### Exercise aim
Write out the entries below exactly. End with the line that contains "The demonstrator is".

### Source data
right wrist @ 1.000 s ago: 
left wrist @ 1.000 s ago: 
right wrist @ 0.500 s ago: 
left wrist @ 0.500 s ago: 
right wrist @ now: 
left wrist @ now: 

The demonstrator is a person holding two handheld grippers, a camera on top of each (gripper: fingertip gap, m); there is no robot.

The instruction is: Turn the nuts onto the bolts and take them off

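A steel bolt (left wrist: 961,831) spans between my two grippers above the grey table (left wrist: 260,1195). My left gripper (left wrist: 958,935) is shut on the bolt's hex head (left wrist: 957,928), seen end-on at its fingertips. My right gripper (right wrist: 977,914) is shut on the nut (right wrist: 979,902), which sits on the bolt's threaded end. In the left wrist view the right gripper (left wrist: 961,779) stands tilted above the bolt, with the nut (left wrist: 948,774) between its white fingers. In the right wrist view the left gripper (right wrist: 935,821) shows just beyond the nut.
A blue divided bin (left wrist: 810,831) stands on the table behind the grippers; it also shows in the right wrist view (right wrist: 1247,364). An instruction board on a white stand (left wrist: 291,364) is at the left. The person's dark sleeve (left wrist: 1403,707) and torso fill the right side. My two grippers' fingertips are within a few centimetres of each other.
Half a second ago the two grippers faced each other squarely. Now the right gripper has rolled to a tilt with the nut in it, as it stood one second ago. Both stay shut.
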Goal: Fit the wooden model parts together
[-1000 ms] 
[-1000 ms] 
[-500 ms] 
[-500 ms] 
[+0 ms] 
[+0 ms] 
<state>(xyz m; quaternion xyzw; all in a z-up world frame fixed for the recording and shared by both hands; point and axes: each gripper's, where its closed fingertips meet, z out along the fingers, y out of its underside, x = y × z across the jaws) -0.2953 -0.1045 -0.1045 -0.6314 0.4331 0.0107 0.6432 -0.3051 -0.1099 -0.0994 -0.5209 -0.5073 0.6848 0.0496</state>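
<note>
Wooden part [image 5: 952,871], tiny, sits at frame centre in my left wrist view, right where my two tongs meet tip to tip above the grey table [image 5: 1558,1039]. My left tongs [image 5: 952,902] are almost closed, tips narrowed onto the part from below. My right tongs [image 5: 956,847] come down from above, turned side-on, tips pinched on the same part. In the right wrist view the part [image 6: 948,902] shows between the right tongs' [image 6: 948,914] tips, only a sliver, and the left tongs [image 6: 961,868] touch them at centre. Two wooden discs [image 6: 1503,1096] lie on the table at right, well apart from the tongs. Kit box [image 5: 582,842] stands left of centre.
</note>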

### Written response
right wrist @ 1.000 s ago: 
left wrist @ 1.000 s ago: 
right wrist @ 0.500 s ago: 
left wrist @ 0.500 s ago: 
right wrist @ now: 
left wrist @ now: 

The demonstrator is a person holding two handheld grippers, a camera on top of each (gripper: fingertip gap, m); there is no robot.

This exercise has been worked through to completion.